Index and Score Operationalization Checklist for RWE
A reporting and implementation checklist for source-backed indices, scores, and code groupers used in RWE, including Charlson/Quan-Charlson, Elixhauser, CMS-HCC, NCI comorbidity, AHRQ CCS/CCSR, and ECOG.
What it is
- This guideline is the checklist layer for source-backed indices, scores, and code groupers used in RWE. Concepts explain what Charlson, Quan-Charlson, Elixhauser, CMS-HCC, NCI comorbidity, AHRQ CCS/CCSR, ECOG, and related scores are; this guideline states what must be specified, archived, and reported when one of those derived variables is used in a protocol, SAP, manuscript, payer dossier, or regulatory appendix. It is intentionally separate from the concept files because checklists belong in guideline records, while concept records carry the operational method.
When to use
- Use it whenever an index, score, risk-adjustment model, code grouper, or clinical scale becomes an analytic variable rather than a topic label. Typical uses include a Quan-Charlson baseline comorbidity score in claims, a CMS-HCC risk score in Medicare Advantage or payer work, an AHRQ CCS/CCSR grouping used to collapse diagnoses, an NCI comorbidity score in SEER-Medicare oncology cohorts, or ECOG performance status abstracted from EHR/registry data. Apply it before data derivation starts, because version, lookback, source-field, and hierarchy choices change the numeric output and can change effect estimates.
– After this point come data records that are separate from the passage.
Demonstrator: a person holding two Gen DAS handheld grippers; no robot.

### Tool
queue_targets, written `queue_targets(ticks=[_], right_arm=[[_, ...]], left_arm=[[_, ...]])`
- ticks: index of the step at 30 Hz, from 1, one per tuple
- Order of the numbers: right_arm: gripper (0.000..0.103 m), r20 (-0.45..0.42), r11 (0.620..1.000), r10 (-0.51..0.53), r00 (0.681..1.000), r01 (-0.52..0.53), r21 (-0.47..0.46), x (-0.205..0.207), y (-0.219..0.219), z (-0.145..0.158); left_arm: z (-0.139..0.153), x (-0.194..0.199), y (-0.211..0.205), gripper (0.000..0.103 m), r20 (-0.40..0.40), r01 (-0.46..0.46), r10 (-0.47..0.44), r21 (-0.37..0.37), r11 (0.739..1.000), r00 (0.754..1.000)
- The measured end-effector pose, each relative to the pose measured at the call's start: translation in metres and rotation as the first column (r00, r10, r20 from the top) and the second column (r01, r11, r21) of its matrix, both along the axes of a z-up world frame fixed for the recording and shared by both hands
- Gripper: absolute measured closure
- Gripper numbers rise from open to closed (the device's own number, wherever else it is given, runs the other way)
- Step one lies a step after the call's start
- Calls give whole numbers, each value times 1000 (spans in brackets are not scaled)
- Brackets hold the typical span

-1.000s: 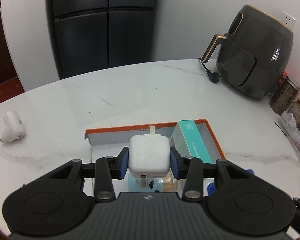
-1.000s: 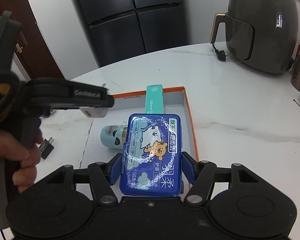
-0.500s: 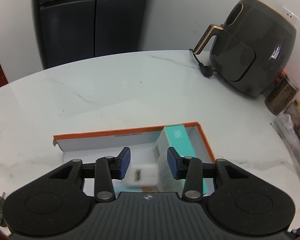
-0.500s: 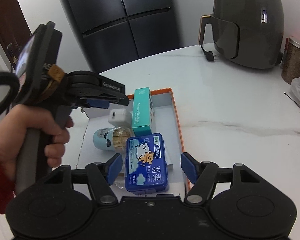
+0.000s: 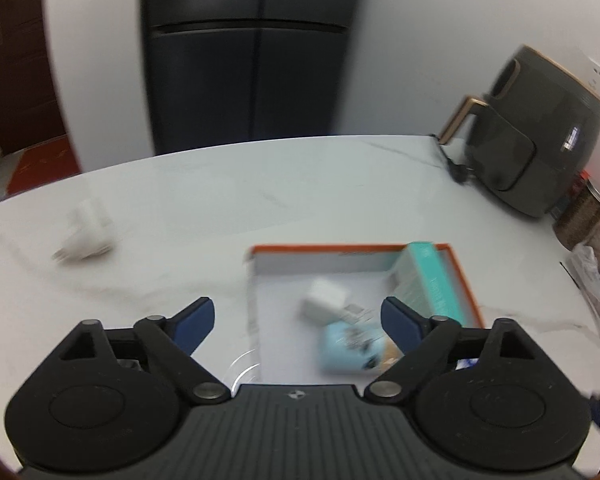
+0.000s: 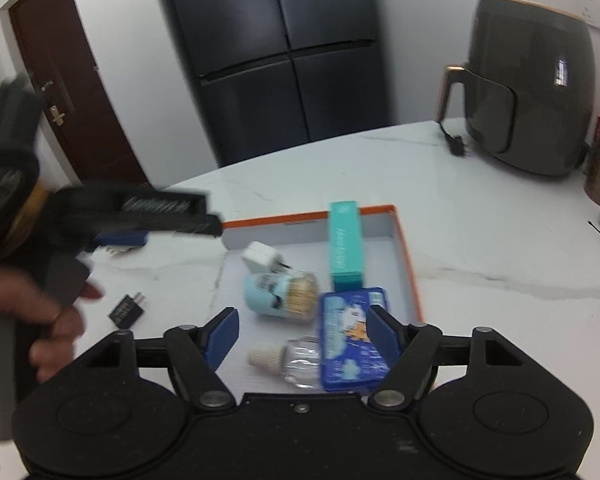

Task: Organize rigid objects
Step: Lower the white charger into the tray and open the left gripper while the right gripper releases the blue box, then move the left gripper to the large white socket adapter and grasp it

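An orange-rimmed box lid lies on the marble table. In it are a white charger cube, a teal carton, a light blue toothpick jar, a blue tin and a clear bottle. My left gripper is open and empty, above the lid's left edge. My right gripper is open and empty above the lid's near end. A white plug and a black adapter lie outside the lid.
A dark air fryer with its cord stands at the back right. Jars and a plastic bag sit at the right edge. A black fridge stands behind the table.
My left gripper let go of the white charger cube, which now lies in the lid, and pulled back left. My right gripper released the blue tin into the lid and drew back.
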State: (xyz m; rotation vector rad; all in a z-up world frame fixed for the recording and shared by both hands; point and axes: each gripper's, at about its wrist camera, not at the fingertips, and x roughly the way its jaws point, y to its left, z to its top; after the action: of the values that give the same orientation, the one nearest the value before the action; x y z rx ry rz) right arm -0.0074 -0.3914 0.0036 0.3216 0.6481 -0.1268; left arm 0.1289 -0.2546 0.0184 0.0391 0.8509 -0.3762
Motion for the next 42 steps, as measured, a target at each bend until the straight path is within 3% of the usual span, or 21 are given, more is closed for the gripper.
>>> queue_targets(ticks=[12, 24, 31, 37, 42], right_arm=[[15, 10, 988, 150, 989, -150, -25, 26, 80, 13], [15, -6, 969, 243, 970, -243, -42, 51, 134, 14], [15, -24, 962, 272, 962, -272, -36, 64, 152, 8], [15, -49, 964, 265, 963, -266, -16, 74, 158, -6], [15, -75, 976, 219, 973, -218, 13, 82, 157, -22]], left_arm=[[0, -28, 112, 9, -30, -227, 228, 28, 974, 973], [2, -29, 167, 8, -27, -314, 314, 12, 949, 949], [-7, 4, 182, 0, 10, -270, 269, 38, 962, 963], [-18, 65, 180, 0, 73, -162, 156, 80, 984, 985], [-46, 118, 165, 0, 78, -71, 65, 79, 994, 995]])
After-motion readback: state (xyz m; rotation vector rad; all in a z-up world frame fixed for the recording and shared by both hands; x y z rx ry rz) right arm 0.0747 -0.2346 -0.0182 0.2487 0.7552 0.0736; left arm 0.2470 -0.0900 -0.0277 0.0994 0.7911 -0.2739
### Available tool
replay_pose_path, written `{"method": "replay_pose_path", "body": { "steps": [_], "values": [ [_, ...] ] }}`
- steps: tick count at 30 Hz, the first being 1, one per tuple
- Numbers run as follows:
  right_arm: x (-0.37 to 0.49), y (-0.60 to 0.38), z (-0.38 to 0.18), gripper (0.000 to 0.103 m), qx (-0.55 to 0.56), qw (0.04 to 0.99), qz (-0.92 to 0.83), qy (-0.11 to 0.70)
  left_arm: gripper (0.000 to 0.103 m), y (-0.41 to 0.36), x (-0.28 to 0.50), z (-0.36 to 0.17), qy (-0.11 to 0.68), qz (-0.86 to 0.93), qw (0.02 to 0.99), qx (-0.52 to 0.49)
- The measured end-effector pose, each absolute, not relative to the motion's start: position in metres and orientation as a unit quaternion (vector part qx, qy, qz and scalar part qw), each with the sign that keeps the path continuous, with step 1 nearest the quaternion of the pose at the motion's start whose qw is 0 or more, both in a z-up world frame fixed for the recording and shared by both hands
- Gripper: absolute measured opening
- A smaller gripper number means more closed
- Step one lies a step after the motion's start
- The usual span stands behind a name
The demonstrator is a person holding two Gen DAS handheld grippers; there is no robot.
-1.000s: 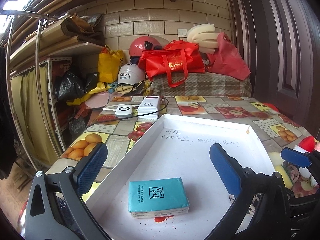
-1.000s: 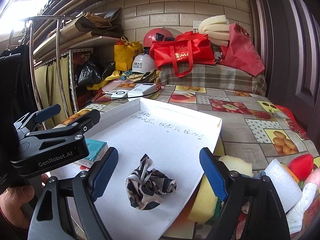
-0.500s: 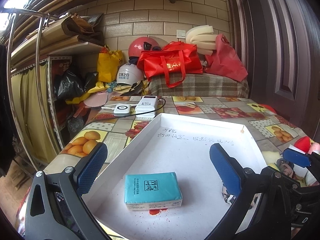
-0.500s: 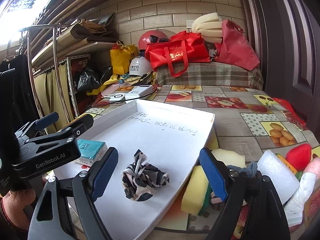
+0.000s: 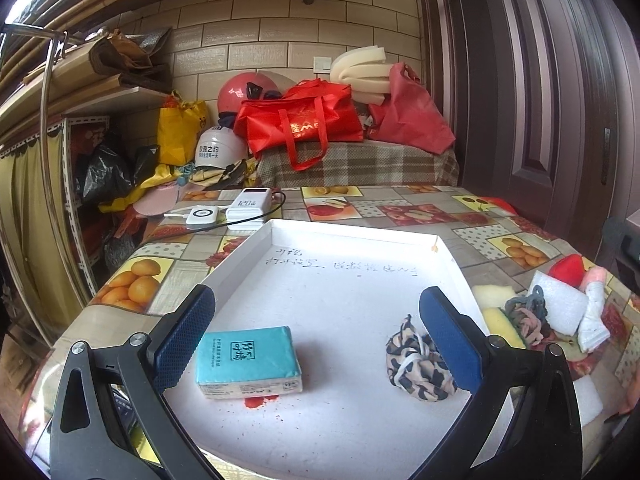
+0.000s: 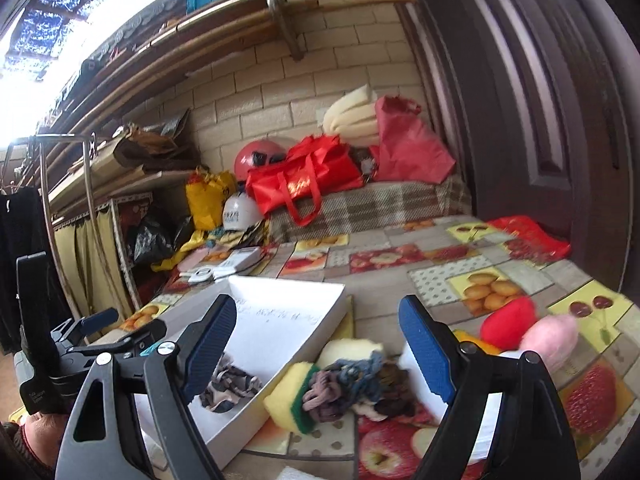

What it requires / checklist domains
- The common failure mode is under-specification: "Charlson," "HCC," "CCSR," or "ECOG" is not enough. A reproducible report names the exact index or grouper family, version or release, source data fields, code maps, diagnosis/procedure positions, assessment window, hierarchy rules, coefficient or point set, missingness handling, and intended analytic role. The checklist also requires source-backed definitions for each component or category when a table of index definitions is shown. For payment or administrative models such as CMS-HCC, report the model year and do not mix risk-adjustment and causal confounding language. For clinical scores such as ECOG, report timing relative to index date and whether the value came from structured fields, abstraction, NLP, registry capture, or imputation.
When NOT to use - limitations and common misapplications
- Do not use this checklist as a claim that the score is clinically valid in the current population. It verifies operational transparency, not predictive performance, calibration, construct validity, or causal adequacy. Do not substitute a payment model for a clinical severity measure without labeling the limitation. Do not compare scores across studies if versions, lookback windows, code systems, or component hierarchies differ. Do not present area, payer, or registry proxies as individual clinical facts. It is actively misleading to say "Quan-Charlson adjusted" if the implementation used a different ICD map, omitted hierarchy rules, mixed ICD-9 and ICD-10 without a transition plan, or derived comorbidities during follow-up.
How it maps to this catalog
- This guideline cross-references the implementing concepts: `charlson-comorbidity-index-rwe` for Charlson and Quan administrative maps, `elixhauser-comorbidity-index-rwe` for Elixhauser indicators, `cms-hcc-risk-adjustment-rwe` for CMS-HCC model-year handling, `nci-comorbidity-index-seer-medicare-rwe` for SEER-Medicare oncology comorbidity, `ahrq-ccs-ccsr-clinical-classifications-rwe` for AHRQ diagnosis grouping, and `ecog-performance-status-score-rwe` for oncology performance status. Use STaRT-RWE or RECORD-PE for the broader study report; use this checklist for the index-specific derivation table and reproducibility appendix.
Checklist
- Name the exact index, score, or grouper family, not only the shorthand label.
- Pin the version, release, model year, macro, mapping file, or coefficient set used.
- Define the source data fields, claim types, diagnosis/procedure positions, structured EHR fields, registry fields, and extraction method.
- Define the baseline, lookback, assessment, or capture window relative to index date.
- Apply and report hierarchy, severity-collapse, code grouping, or score-weight rules before analysis.
- State whether the output enters analysis as a continuous score, categorical score, component flags, grouped code features, or matching/stratification variable.
- Report missingness, unobservable periods, and source-specific capture problems by cohort arm or data source.
- Archive the code, mappings, input fields, and versioned source files needed to reproduce the derived score.
- Do not substitute a payment model, code grouper, or proxy score for a validated clinical construct without labeling the limitation.